Il est 9h 30, ce lundi matin, et le manager du projet a encore la tête pleine de courriels: ceux qu’il n’a pas eu le temps de traiter durant le week-end, malgré plusieurs heures de connexions à domicile. Surmontant son anxiété causée par les réponses « urgentes » à donner, il entame une réunion, au centre de l’attention d’une demi-douzaine de personnes. Conscient que chaque minute représente autant de nouveaux messages qui s’amassent, il parvient à se concentrer pour aller jusqu’à la dernière slide de son PowerPoint. Soulagé d’avoir réussi à présenter clairement l’état de son projet,il se tourne vers son collègue pour lui demander un commentaire. Attendant la délivrance, il scrute avec angoisse ces lèvres dont ne sortira qu’un simple: « Excuse-moi, tu disais ? Je suis désolé, je « checkais mes mails’ »  pendant que tu parlais… ».

Quel manager n’a pas été confronté à ces problèmes?
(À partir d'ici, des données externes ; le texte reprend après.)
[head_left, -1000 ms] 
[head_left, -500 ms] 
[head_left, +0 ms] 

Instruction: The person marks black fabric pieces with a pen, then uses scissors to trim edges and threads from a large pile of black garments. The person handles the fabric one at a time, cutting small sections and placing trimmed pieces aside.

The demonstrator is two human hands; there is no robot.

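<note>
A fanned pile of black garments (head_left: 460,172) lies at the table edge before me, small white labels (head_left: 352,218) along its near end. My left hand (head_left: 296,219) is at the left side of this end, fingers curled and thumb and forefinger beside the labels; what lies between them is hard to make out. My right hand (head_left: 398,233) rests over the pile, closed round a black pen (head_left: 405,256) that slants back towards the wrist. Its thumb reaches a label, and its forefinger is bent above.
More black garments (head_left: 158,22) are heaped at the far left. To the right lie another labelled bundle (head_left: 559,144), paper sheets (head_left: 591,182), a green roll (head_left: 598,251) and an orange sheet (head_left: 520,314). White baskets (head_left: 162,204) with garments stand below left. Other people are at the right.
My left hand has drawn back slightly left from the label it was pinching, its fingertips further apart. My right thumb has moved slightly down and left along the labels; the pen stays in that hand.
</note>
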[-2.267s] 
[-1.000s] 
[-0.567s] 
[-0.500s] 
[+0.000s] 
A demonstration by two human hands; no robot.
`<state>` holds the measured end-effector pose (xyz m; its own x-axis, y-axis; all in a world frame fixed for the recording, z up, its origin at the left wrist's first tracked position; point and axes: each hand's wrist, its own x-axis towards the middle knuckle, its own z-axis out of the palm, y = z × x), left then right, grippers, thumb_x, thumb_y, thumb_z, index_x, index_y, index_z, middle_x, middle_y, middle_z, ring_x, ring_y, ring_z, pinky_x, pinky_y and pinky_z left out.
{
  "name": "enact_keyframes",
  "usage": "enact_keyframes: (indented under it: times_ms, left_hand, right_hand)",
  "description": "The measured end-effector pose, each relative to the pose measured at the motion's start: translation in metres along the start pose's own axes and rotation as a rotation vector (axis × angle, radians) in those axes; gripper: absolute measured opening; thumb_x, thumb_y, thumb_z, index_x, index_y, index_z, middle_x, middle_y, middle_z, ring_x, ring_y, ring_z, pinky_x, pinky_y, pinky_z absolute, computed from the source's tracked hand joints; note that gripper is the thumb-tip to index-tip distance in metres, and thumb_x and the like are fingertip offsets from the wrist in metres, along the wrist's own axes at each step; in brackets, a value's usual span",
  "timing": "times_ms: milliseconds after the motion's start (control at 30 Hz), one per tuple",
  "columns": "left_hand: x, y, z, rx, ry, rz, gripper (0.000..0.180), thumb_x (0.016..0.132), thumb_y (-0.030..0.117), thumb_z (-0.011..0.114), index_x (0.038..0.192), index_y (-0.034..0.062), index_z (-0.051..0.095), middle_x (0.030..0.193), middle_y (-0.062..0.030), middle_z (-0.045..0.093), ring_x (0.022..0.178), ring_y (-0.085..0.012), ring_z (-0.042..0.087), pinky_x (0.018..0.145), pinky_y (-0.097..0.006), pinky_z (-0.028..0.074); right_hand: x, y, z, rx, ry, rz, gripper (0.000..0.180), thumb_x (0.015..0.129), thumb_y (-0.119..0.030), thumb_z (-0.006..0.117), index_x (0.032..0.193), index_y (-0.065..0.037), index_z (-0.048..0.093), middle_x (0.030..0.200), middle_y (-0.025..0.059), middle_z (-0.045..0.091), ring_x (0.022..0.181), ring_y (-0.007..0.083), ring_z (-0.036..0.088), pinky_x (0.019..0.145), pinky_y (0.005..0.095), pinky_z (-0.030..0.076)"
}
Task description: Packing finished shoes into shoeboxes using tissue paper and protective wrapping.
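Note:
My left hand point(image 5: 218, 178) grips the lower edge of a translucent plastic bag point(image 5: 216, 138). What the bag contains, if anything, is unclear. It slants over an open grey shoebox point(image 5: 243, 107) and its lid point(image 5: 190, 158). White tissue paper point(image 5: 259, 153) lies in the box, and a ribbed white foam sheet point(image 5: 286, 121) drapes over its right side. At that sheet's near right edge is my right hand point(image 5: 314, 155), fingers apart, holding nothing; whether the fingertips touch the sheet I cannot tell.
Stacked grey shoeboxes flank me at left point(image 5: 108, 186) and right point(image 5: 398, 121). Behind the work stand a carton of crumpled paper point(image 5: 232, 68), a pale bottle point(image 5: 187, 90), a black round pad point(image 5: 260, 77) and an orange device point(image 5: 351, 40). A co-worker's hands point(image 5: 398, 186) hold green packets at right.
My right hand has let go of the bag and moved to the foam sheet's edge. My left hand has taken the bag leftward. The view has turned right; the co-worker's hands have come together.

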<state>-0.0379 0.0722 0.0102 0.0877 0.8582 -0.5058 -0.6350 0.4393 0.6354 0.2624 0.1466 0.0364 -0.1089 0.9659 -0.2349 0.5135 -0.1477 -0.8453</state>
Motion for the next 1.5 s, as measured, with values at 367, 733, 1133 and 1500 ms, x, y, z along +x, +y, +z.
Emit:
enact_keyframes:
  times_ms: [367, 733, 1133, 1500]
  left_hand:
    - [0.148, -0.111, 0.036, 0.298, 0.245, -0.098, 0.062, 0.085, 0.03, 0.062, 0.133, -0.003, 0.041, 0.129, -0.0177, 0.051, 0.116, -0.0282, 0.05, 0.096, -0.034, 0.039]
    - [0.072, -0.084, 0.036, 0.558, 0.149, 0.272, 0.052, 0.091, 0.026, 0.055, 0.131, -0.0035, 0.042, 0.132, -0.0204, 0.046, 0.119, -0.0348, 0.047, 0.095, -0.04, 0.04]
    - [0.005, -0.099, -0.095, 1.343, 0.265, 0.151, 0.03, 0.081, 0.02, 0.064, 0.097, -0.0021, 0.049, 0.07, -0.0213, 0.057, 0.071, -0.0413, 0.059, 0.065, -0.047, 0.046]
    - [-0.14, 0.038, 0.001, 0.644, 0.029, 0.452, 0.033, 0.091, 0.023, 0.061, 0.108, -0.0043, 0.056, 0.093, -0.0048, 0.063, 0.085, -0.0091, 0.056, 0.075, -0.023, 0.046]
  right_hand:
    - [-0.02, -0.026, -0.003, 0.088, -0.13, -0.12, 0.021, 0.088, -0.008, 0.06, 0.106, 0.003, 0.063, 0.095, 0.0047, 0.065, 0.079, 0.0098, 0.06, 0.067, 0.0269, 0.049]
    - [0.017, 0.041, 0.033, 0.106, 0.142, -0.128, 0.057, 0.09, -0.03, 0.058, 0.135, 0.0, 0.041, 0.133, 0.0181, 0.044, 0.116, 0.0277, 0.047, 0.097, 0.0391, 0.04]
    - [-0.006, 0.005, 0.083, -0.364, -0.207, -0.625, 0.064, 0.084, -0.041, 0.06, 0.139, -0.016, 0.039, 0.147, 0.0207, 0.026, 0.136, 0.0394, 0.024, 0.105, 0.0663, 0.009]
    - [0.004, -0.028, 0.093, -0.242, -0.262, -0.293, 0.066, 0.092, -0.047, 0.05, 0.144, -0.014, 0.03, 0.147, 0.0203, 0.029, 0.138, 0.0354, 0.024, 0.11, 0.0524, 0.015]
Le phénomène d’hyperconnexion des collaborateurs ne date pas d’hier et, pourtant, la prise de conscience actuelle des directeurs de ressources humaines (DRH) semble bien tardive.
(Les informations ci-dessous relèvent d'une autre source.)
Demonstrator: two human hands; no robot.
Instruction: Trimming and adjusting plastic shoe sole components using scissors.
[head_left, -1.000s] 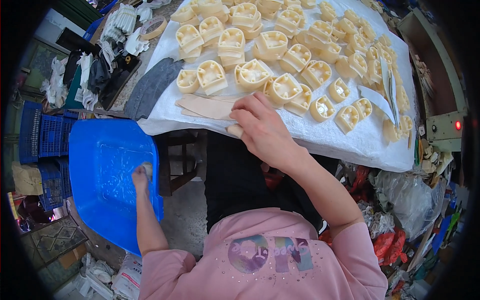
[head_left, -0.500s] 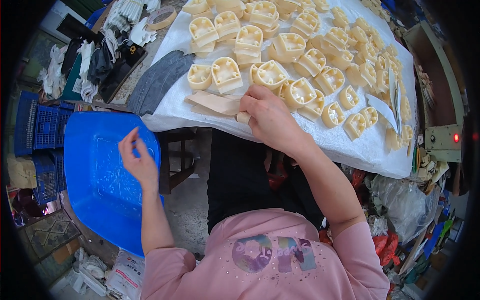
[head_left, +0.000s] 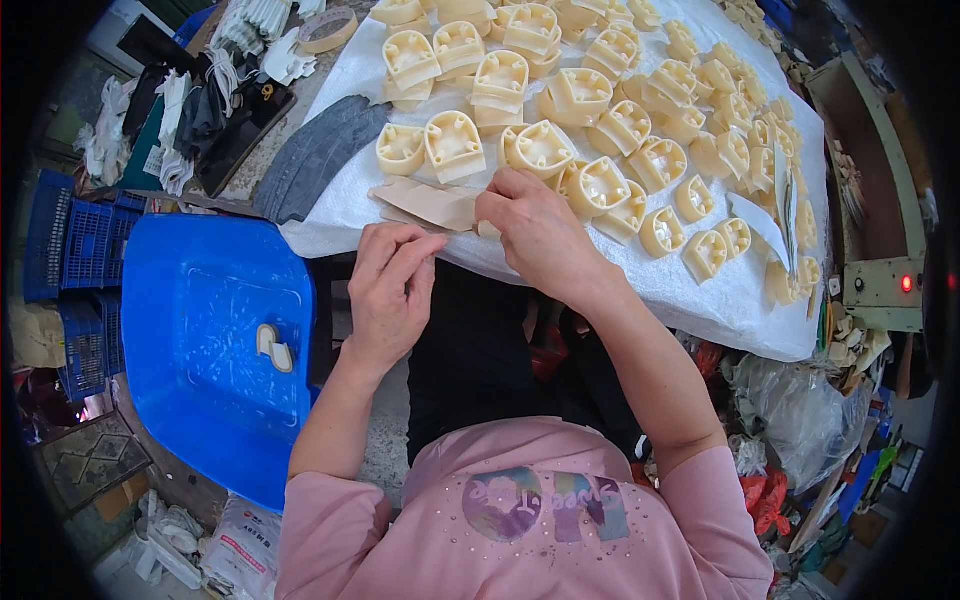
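Observation:
My right hand (head_left: 545, 235) is closed at the table's front edge, with a small cream piece (head_left: 488, 230) showing under its fingers. Two tan, paper-like strips (head_left: 430, 203) lie on the white cloth, their right end against those fingers. Just below the strips, my left hand (head_left: 392, 285) has its thumb and fingers drawn together; what they hold, if anything, is hidden. Many cream plastic parts (head_left: 455, 145), D-shaped cups with pegs inside, cover the cloth beyond my hands. Two small cream pieces (head_left: 282, 357) lie in a blue tub (head_left: 180, 400) at my left.
White padded cloth (head_left: 740, 325) covers the table. A dark grey fabric piece (head_left: 320, 160) lies at its left corner, near a tape roll (head_left: 325, 32). Blue crates (head_left: 90, 240) stand far left. At right are a box with a red light (head_left: 885, 290) and plastic bags (head_left: 810, 400).
My left hand has moved from above the blue tub rightward to the table edge, beside my right hand. Two small cream pieces now show in the tub. My right hand has barely moved.

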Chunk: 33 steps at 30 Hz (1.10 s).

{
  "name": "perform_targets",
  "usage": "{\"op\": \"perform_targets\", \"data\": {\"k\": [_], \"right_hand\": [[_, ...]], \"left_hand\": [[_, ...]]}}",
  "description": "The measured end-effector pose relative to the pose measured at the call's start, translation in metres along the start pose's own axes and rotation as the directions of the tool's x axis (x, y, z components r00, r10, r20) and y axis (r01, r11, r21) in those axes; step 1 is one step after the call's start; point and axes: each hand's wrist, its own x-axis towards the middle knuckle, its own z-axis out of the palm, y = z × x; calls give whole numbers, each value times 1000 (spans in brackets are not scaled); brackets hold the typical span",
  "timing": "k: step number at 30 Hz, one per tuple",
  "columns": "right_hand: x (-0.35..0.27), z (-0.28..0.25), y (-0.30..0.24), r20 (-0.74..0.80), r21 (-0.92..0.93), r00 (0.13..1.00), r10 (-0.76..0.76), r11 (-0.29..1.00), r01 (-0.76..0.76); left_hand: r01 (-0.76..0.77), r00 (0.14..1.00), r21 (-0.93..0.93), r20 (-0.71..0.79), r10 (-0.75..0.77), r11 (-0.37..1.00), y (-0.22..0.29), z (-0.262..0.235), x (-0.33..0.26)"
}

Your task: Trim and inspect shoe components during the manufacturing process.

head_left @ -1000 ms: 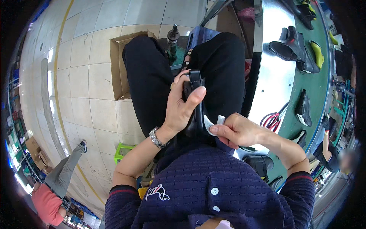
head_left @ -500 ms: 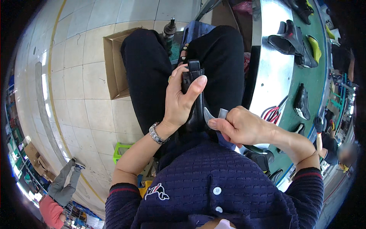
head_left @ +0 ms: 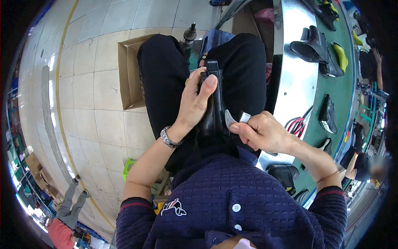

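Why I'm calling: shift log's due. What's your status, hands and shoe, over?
Left hand grips black leather shoe. Right hand holds curved-tipped metal tool; tip beside shoe, contact unclear. Cardboard box left of legs, out of the way.

- Place: a shoemaking workshop or factory.
- Right of frame: long green surface [head_left: 335,89] bears black shoes [head_left: 327,114]; metal ledge [head_left: 292,79] runs alongside.
- Left: tiled floor [head_left: 85,124] carries a yellow line [head_left: 57,79].
- Far left: racks [head_left: 23,182] and cartons [head_left: 36,166].
- Far right: another person [head_left: 362,162] near the green surface.
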Motion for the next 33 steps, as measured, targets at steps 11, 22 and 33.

Selon une enquête Global Human Capital Trends 2014 du cabinet Deloitte, seuls 75% des DRH considèrent la sollicitation excessive des employés comme une tendance  « urgente et importante » à traiter. Avec l’impression de subir ce qui se passe et une impuissance face aux flots arrivant dans la messagerie de chaque collaborateur, le courriel appelle le courriel, et le torrent de messages n’est pas près de tarir : Chacun se met à développer sa technique et ses raisons pour proliférer les courriels, du manager qui multiplie les destinataires, pour être sûr de n’oublier personne, au collaborateur, qui met ses supérieurs en copie afin de se couvrir.

Le résultat? Un stress et une charge de travail supplémentaire pour tout le monde, obligés de consulter leurs courriels sur leur temps libre, une productivité déclinante (si on consulte son smartphone plusieurs fois par jour), et des situations ubuesques, où des voisins de bureau préfèrent communiquer par courrier électronique plutôt que de se lever et de s’adresser la parole. L’hyper-connexion des uns appelle la frustration des autres: témoin ces fréquents conference calls, où l’orateur n’est écouté que d’une oreille, les participants préférant mettre à jour leur messagerie. Sous forme de mimétisme dans certaines entreprises, il suffit que le patron le fasse pour que le phénomène percole vers les collaborateurs.

Mais l’impact des nouvelles technologies n’est parfois que le révélateur des déficiences dans l’organisation de l’entreprise. Si l’hyper-connexion reste une source d’inquiétude, l’omniprésence des tablettes dans la salle de réunion relève d’un mauvais procès. Si personne n’ écoute, qui peut exclure que la réunion ne soit mauvaise? Doit-on blâmer les spectateurs qui baillent quand un film est inintéressant?